-- DIRECTIONS --
Please give again exactly the lines from the top of the material through the line with "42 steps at"; omit each picture.

-- DATA PROVIDED --
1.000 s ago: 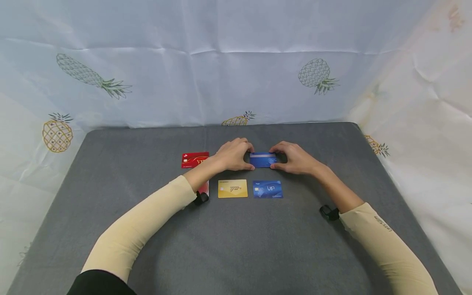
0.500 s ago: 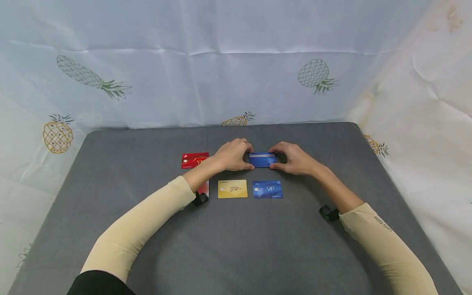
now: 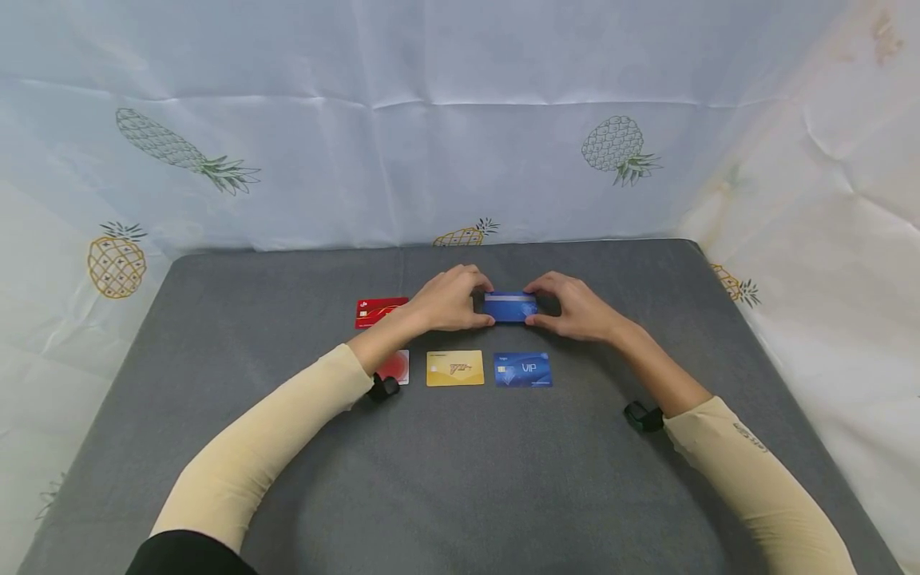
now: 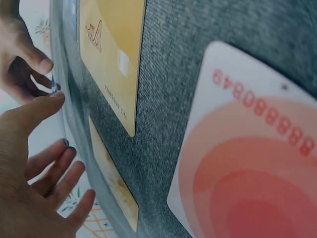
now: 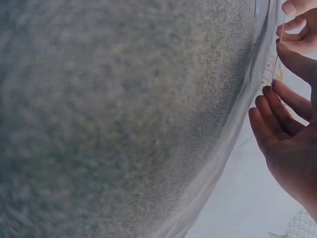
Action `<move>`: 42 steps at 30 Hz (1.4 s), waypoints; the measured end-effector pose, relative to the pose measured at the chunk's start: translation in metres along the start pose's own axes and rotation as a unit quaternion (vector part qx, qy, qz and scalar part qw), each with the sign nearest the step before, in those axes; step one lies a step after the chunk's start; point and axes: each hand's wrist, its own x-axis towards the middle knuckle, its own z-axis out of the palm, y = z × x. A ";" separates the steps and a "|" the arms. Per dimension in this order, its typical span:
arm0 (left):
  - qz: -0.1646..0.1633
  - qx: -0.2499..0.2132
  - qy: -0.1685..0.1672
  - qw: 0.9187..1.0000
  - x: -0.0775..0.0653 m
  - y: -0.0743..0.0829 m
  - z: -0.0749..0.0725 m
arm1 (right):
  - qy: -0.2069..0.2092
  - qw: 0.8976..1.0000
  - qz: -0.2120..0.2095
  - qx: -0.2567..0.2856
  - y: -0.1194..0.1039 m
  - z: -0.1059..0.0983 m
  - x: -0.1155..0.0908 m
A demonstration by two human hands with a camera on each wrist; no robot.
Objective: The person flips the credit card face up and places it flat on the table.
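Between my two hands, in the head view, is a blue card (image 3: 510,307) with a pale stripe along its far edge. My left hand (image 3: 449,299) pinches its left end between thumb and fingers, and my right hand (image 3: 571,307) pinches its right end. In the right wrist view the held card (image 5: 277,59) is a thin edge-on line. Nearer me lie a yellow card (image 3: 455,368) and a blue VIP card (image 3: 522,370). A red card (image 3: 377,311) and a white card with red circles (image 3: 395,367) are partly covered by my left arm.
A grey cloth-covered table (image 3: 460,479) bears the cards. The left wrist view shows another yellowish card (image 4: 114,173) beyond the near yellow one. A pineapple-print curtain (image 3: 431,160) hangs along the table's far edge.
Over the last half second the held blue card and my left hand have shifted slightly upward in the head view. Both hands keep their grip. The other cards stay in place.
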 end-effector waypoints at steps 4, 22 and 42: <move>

-- YOUR SOLUTION --
1.000 s ago: 
0.500 s ago: 
now: 
now: 
now: 
Action `<move>`: 42 steps at 30 Hz (1.4 s), waypoints; the measured end-effector pose, relative to the pose measured at the chunk's start: translation in metres along the start pose's own axes and rotation as a unit quaternion (vector part qx, qy, qz and scalar part qw), each with the sign nearest the step before, in those axes; step one lies a step after the chunk's start; point and axes: each hand's wrist, its own x-axis towards the middle knuckle, its own z-axis out of the palm, y = z × x. A ";" separates the steps and a "|" the arms. Per dimension in this order, its typical span:

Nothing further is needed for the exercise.